● **Task**
All of the entries are to be written out again verbatim.
=-=-=-=-=
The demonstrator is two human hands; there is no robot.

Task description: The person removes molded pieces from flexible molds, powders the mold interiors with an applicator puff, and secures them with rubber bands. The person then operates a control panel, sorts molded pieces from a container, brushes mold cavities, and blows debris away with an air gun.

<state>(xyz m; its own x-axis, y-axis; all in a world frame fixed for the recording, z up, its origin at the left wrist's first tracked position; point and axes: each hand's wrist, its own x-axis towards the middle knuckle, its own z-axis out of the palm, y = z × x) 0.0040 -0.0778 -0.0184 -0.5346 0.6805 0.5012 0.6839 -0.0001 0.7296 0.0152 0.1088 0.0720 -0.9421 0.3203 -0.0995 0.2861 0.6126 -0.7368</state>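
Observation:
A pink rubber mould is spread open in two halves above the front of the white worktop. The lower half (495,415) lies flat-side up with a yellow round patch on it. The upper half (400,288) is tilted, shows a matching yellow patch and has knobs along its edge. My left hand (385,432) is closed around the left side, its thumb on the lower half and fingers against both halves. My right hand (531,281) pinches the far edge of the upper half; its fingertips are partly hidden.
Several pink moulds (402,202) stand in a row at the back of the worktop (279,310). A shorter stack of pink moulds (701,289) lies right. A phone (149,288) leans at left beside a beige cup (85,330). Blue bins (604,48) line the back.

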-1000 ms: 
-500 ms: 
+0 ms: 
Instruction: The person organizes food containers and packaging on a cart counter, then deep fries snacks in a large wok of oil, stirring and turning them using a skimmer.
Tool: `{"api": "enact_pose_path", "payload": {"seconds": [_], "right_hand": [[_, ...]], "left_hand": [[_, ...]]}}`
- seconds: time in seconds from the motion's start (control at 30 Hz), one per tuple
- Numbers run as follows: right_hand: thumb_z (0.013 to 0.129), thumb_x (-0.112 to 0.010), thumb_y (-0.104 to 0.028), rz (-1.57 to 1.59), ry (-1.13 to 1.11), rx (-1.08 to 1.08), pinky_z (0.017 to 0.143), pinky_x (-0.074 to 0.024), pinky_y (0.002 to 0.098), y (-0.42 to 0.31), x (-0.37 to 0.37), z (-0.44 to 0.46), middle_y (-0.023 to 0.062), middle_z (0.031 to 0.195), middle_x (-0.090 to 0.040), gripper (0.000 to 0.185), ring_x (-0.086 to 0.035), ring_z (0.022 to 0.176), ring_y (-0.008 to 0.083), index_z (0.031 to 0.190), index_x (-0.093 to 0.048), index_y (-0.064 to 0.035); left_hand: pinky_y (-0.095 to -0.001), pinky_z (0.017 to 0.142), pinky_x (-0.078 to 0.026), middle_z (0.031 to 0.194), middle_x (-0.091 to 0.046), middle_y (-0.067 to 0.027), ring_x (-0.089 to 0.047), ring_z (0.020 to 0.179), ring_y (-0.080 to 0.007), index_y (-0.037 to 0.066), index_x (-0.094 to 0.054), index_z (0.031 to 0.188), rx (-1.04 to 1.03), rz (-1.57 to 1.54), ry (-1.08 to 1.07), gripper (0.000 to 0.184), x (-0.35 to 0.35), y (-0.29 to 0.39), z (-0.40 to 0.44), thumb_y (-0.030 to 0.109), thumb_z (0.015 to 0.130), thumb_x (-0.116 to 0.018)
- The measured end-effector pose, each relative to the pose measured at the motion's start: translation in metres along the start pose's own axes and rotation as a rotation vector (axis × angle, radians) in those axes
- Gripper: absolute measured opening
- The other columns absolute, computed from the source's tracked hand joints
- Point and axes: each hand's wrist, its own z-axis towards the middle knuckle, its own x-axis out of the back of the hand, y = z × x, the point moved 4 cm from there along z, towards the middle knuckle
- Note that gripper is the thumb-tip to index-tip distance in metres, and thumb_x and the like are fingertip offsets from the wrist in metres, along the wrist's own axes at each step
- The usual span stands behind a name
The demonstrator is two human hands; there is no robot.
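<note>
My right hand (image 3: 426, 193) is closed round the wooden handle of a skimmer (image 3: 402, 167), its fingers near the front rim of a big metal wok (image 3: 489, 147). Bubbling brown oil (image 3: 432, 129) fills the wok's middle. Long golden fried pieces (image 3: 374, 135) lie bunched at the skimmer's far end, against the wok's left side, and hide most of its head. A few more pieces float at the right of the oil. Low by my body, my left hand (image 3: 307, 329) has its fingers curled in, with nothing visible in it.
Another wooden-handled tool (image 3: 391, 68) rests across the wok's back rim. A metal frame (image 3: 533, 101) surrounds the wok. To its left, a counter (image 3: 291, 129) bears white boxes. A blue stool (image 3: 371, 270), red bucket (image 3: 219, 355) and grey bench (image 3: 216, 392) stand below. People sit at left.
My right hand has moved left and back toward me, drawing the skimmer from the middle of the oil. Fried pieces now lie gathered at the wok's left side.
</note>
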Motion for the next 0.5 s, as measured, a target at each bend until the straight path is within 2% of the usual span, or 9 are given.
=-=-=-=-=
● **Task result**
The demonstrator is two human hands; there is no robot.

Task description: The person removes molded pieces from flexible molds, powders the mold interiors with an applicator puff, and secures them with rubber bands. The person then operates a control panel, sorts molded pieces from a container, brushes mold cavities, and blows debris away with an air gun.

<state>(xyz m; its own x-axis, y-axis; all in a world frame fixed for the recording, z up, its origin at the left wrist's first tracked position; point and axes: each hand's wrist, its own x-axis towards the middle knuckle, its own z-axis out of the palm, y = z × x) 0.0040 -0.0778 -0.0184 -0.5346 0.6805 0.5012 0.6839 -0.0001 0.7296 0.0152 0.1088 0.0720 -0.9421 0.3203 -0.0995 0.2861 0.6126 -0.7368</state>
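Observation:
A pink rubber mould is spread open in two halves above the front of the white worktop. The lower half (495,415) lies flat-side up with a yellow round patch on it. The upper half (400,288) is tilted, shows a matching yellow patch and has knobs along its edge. My left hand (385,432) is closed around the left side, its thumb on the lower half and fingers against both halves. My right hand (531,281) pinches the far edge of the upper half; its fingertips are partly hidden.
Several pink moulds (402,202) stand in a row at the back of the worktop (279,310). A shorter stack of pink moulds (701,289) lies right. A phone (149,288) leans at left beside a beige cup (85,330). Blue bins (604,48) line the back.
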
-1000 ms: 
-500 ms: 
+0 ms: 
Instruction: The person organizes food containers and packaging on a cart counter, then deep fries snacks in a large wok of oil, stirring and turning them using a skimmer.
Tool: `{"api": "enact_pose_path", "payload": {"seconds": [_], "right_hand": [[_, ...]], "left_hand": [[_, ...]]}}`
- seconds: time in seconds from the motion's start (control at 30 Hz), one per tuple
- Numbers run as follows: right_hand: thumb_z (0.013 to 0.129), thumb_x (-0.112 to 0.010), thumb_y (-0.104 to 0.028), rz (-1.57 to 1.59), ry (-1.13 to 1.11), rx (-1.08 to 1.08), pinky_z (0.017 to 0.143), pinky_x (-0.074 to 0.024), pinky_y (0.002 to 0.098), y (-0.42 to 0.31), x (-0.37 to 0.37), z (-0.44 to 0.46), middle_y (-0.023 to 0.062), middle_z (0.031 to 0.195), middle_x (-0.090 to 0.040), gripper (0.000 to 0.185), ring_x (-0.086 to 0.035), ring_z (0.022 to 0.176), ring_y (-0.008 to 0.083), index_z (0.031 to 0.190), index_x (-0.093 to 0.048), index_y (-0.064 to 0.035); left_hand: pinky_y (-0.095 to -0.001), pinky_z (0.017 to 0.142), pinky_x (-0.078 to 0.026), middle_z (0.031 to 0.194), middle_x (-0.091 to 0.046), middle_y (-0.067 to 0.027), ring_x (-0.089 to 0.047), ring_z (0.020 to 0.179), ring_y (-0.080 to 0.007), index_y (-0.037 to 0.066), index_x (-0.094 to 0.054), index_z (0.031 to 0.188), rx (-1.04 to 1.03), rz (-1.57 to 1.54), ry (-1.08 to 1.07), gripper (0.000 to 0.184), x (-0.35 to 0.35), y (-0.29 to 0.39), z (-0.40 to 0.44), thumb_y (-0.030 to 0.109), thumb_z (0.015 to 0.130), thumb_x (-0.116 to 0.018)
- The measured end-effector pose, each relative to the pose measured at the motion's start: translation in metres along the start pose's own axes and rotation as a rotation vector (axis × angle, radians) in those axes
- Gripper: absolute measured opening
- The other columns absolute, computed from the source's tracked hand joints
- Point and axes: each hand's wrist, its own z-axis towards the middle knuckle, its own x-axis out of the back of the hand, y = z × x, the point moved 4 cm from there along z, towards the middle knuckle
- Note that gripper is the thumb-tip to index-tip distance in metres, and thumb_x and the like are fingertip offsets from the wrist in metres, along the wrist's own axes at each step
- The usual span stands behind a name
The demonstrator is two human hands; there is no robot.
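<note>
My right hand (image 3: 426, 193) is closed round the wooden handle of a skimmer (image 3: 402, 167), its fingers near the front rim of a big metal wok (image 3: 489, 147). Bubbling brown oil (image 3: 432, 129) fills the wok's middle. Long golden fried pieces (image 3: 374, 135) lie bunched at the skimmer's far end, against the wok's left side, and hide most of its head. A few more pieces float at the right of the oil. Low by my body, my left hand (image 3: 307, 329) has its fingers curled in, with nothing visible in it.
Another wooden-handled tool (image 3: 391, 68) rests across the wok's back rim. A metal frame (image 3: 533, 101) surrounds the wok. To its left, a counter (image 3: 291, 129) bears white boxes. A blue stool (image 3: 371, 270), red bucket (image 3: 219, 355) and grey bench (image 3: 216, 392) stand below. People sit at left.
My right hand has moved left and back toward me, drawing the skimmer from the middle of the oil. Fried pieces now lie gathered at the wok's left side.
</note>
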Motion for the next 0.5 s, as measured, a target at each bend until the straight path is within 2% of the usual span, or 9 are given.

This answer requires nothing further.